## ABOUT THIS TASK:
Return every entry below exactly as written, minus the pictures.

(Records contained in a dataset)

--------

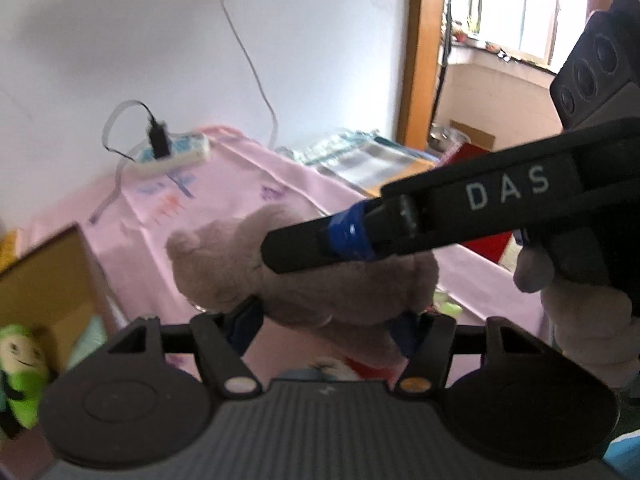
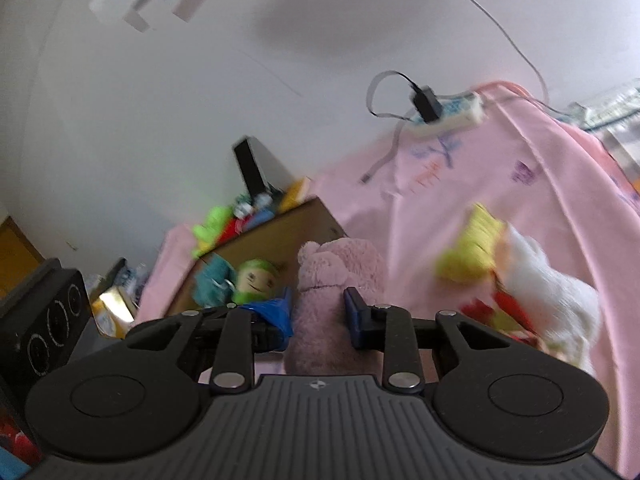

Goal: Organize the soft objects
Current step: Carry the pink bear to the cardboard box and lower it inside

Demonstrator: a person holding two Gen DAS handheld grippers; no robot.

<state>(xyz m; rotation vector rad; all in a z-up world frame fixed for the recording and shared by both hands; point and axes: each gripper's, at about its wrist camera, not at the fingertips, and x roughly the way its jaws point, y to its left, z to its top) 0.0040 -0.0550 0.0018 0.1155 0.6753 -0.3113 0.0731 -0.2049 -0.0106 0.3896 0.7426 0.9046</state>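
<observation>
both grippers clamp one pink plush bear [image 2: 340,276] above the pink sheet [image 2: 472,184]: right gripper [image 2: 320,312] pinches its body, left gripper [image 1: 326,320] its underside, sharing the limp load. likely destination: cardboard box [image 2: 276,228], just beside, already holding a green doll [image 2: 254,280].

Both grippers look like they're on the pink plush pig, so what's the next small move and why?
Probably let the left gripper open, so the right gripper alone carries the pink plush pig toward the cardboard box. Both sets of fingers seem closed on the pig, and the box beside it already holds a green-haired doll. Motion blur makes the grips hard to confirm.
</observation>
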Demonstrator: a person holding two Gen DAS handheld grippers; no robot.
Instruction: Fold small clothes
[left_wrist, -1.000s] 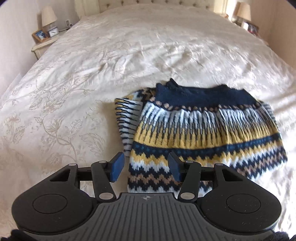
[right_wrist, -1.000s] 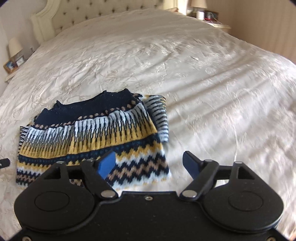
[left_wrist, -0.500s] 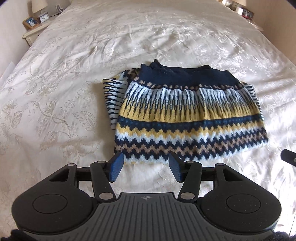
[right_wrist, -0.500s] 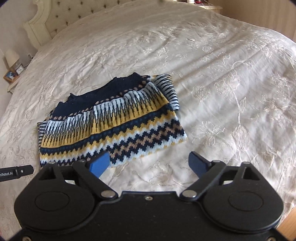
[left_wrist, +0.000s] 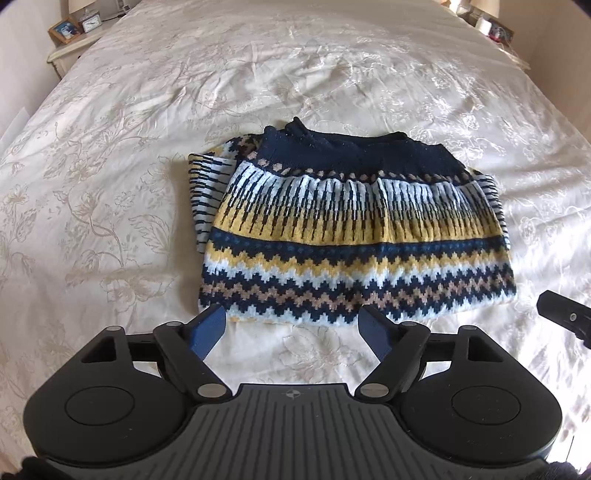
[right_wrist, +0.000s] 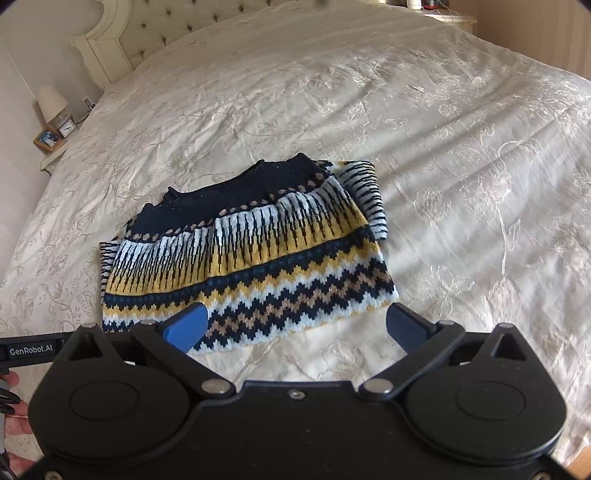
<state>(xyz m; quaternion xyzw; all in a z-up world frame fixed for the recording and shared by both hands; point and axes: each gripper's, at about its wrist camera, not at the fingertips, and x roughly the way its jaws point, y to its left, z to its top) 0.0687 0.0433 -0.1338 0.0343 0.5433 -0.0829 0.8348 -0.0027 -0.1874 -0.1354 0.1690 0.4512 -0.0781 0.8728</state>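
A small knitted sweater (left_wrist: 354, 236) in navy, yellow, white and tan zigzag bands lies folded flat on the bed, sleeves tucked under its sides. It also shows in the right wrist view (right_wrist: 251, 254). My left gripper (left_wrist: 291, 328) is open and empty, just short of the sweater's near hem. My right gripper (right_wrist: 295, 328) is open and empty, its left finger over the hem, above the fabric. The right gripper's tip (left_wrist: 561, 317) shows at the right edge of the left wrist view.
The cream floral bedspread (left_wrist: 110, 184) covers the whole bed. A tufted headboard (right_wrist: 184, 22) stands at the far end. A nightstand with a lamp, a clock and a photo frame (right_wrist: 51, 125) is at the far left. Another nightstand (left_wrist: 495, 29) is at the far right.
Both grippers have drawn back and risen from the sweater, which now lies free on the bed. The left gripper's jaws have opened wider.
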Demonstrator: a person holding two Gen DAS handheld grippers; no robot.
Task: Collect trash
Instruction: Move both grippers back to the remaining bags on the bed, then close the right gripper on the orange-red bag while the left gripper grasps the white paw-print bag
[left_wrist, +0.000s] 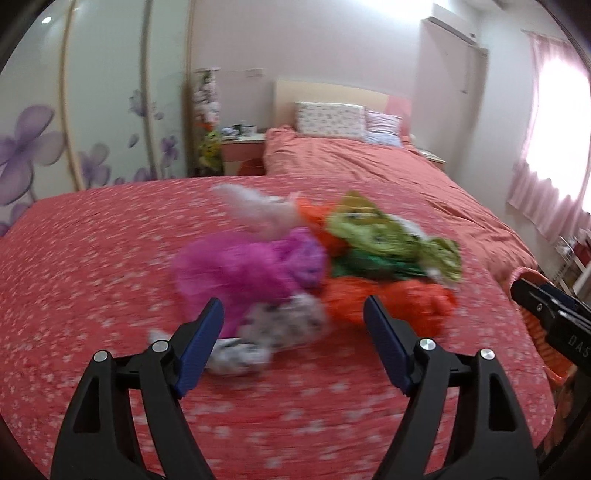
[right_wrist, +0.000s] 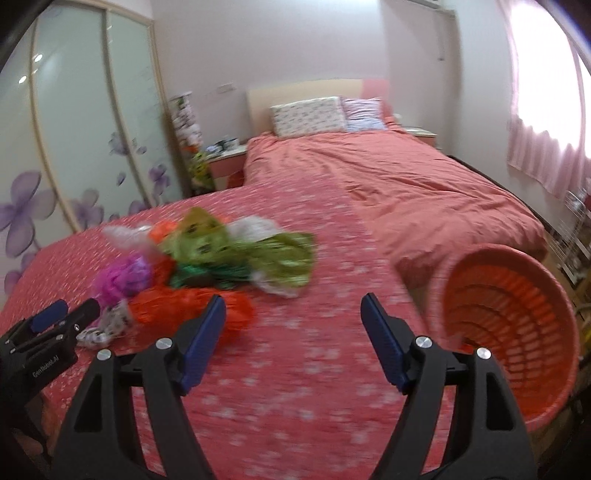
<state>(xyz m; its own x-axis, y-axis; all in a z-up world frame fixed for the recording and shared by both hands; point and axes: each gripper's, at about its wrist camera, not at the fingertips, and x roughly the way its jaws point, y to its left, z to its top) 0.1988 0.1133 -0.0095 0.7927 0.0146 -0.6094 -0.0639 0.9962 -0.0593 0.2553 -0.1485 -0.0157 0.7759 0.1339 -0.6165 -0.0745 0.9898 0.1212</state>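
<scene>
Right wrist view, right gripper (right_wrist: 293, 323) spread empty over bedspread (right_wrist: 295, 387), basket (right_wrist: 517, 321) at bed's edge, left gripper (left_wrist: 293, 325) spread.

A red bedspread (right_wrist: 295, 369) with small white flowers lies under the claw and runs on ahead of it. Beyond it, ahead and to the right, a plain coral duvet (right_wrist: 424, 184) covers the bed up to two pillows: a white flowered pillow (right_wrist: 308, 114) and a striped pillow (right_wrist: 364, 114) just beside it, both leaning against a pale headboard (right_wrist: 303, 88). Ahead and to the left stands a wardrobe (right_wrist: 85, 110) with frosted sliding doors printed with purple flowers. Between wardrobe and bed is a pink bedside table (right_wrist: 225, 155) holding small blurred things. Far right, pink curtains (right_wrist: 543, 158) hang at a bright window.
</scene>
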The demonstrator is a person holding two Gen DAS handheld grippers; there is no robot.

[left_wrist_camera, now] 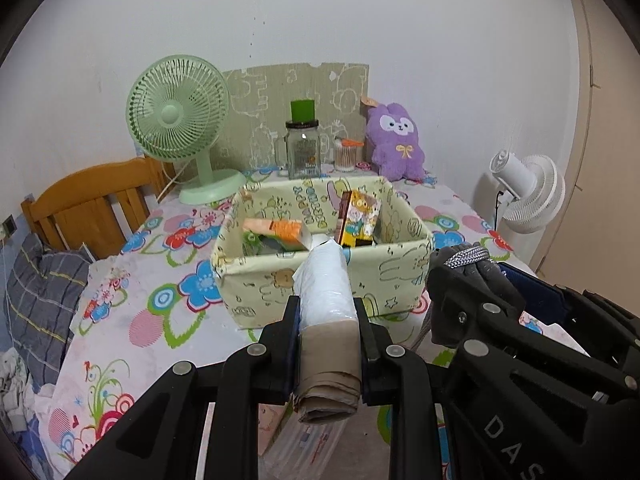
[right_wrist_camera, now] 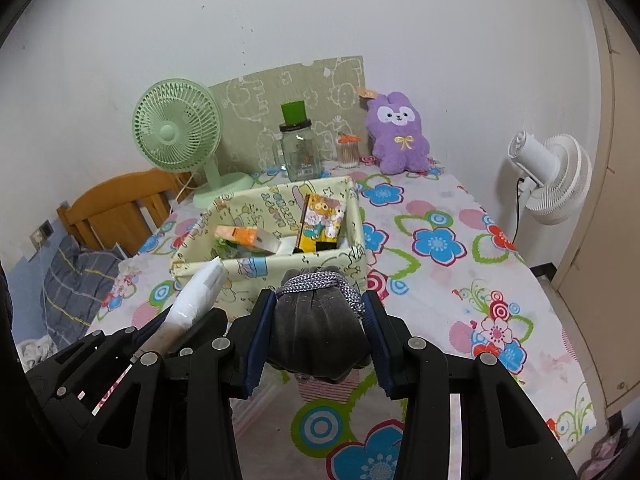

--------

## TASK ANSWER:
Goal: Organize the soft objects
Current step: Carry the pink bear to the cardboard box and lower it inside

Demonstrator: a person holding two Gen DAS handheld grippers; no robot.

<state>(xyz m; rotation vector rad; all in a z-up world frame fixed for the recording and shared by both hands; point and axes: each gripper's, at about its wrist camera, not at the fingertips, and x roughly the way its jaws point, y to its left, z to its top) 0.0040 -0.0550 0.0018 0.1155 0.6753 -0.3113 0.0731 -0.2049 -0.0106 0.3896 0.7426 0.9046</state>
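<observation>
both grippers clamp one pink plush bear [image 2: 340,276] above the pink sheet [image 2: 472,184]: right gripper [image 2: 320,312] pinches its body, left gripper [image 1: 326,320] its underside, sharing the limp load. likely destination: cardboard box [image 2: 276,228], just beside, already holding a green doll [image 2: 254,280].

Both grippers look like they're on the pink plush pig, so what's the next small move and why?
Probably let the left gripper open, so the right gripper alone carries the pink plush pig toward the cardboard box. Both sets of fingers seem closed on the pig, and the box beside it already holds a green-haired doll. Motion blur makes the grips hard to confirm.
</observation>
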Demonstrator: a person holding two Gen DAS handheld grippers; no robot.
Instruction: Fold small clothes
[left_wrist, -1.000s] 
[right_wrist, -1.000s] 
[left_wrist, -0.500s] 
[right_wrist, -0.500s] 
[left_wrist, +0.000s] 
[right_wrist, +0.000s] 
<state>(xyz m; quaternion xyzw; all in a z-up world frame fixed for the recording and shared by both hands; point and axes: each gripper's, at about its wrist camera, not at the fingertips, and x roughly the way its jaws point, y to its left, z to its top) 0.0687 0.0433 -0.1338 0.0343 0.5433 -0.0829 0.8348 -0.0027 -0.1874 -0.1354 0.1690 0.4512 -0.0781 0.8728</state>
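A small knitted sweater (left_wrist: 354, 236) in navy, yellow, white and tan zigzag bands lies folded flat on the bed, sleeves tucked under its sides. It also shows in the right wrist view (right_wrist: 251, 254). My left gripper (left_wrist: 291, 328) is open and empty, just short of the sweater's near hem. My right gripper (right_wrist: 295, 328) is open and empty, its left finger over the hem, above the fabric. The right gripper's tip (left_wrist: 561, 317) shows at the right edge of the left wrist view.
The cream floral bedspread (left_wrist: 110, 184) covers the whole bed. A tufted headboard (right_wrist: 184, 22) stands at the far end. A nightstand with a lamp, a clock and a photo frame (right_wrist: 51, 125) is at the far left. Another nightstand (left_wrist: 495, 29) is at the far right.
Both grippers have drawn back and risen from the sweater, which now lies free on the bed. The left gripper's jaws have opened wider.
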Demonstrator: a person holding two Gen DAS handheld grippers; no robot.
Task: Collect trash
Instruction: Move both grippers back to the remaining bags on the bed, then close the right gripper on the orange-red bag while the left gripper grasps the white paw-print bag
[left_wrist, +0.000s] 
[right_wrist, +0.000s] 
<state>(xyz m; its own x-axis, y-axis; all in a z-up world frame fixed for the recording and shared by both hands; point and axes: each gripper's, at about its wrist camera, not at the fingertips, and x roughly the way its jaws point, y to its left, z to its top) 0.1988 0.1133 -0.0095 0.7927 0.0146 -0.6094 -0.0639 0.9962 -0.0593 0.2553 -0.1485 -0.0157 0.7759 0.1339 -0.6165 -0.0745 0.9898 0.1212</state>
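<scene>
Right wrist view, right gripper (right_wrist: 293, 323) spread empty over bedspread (right_wrist: 295, 387), basket (right_wrist: 517, 321) at bed's edge, left gripper (left_wrist: 293, 325) spread.

A red bedspread (right_wrist: 295, 369) with small white flowers lies under the claw and runs on ahead of it. Beyond it, ahead and to the right, a plain coral duvet (right_wrist: 424, 184) covers the bed up to two pillows: a white flowered pillow (right_wrist: 308, 114) and a striped pillow (right_wrist: 364, 114) just beside it, both leaning against a pale headboard (right_wrist: 303, 88). Ahead and to the left stands a wardrobe (right_wrist: 85, 110) with frosted sliding doors printed with purple flowers. Between wardrobe and bed is a pink bedside table (right_wrist: 225, 155) holding small blurred things. Far right, pink curtains (right_wrist: 543, 158) hang at a bright window.
</scene>
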The demonstrator is a person holding two Gen DAS handheld grippers; there is no robot.

[left_wrist_camera, now] 
[right_wrist_camera, now] 

Nothing remains to be answered in this exercise.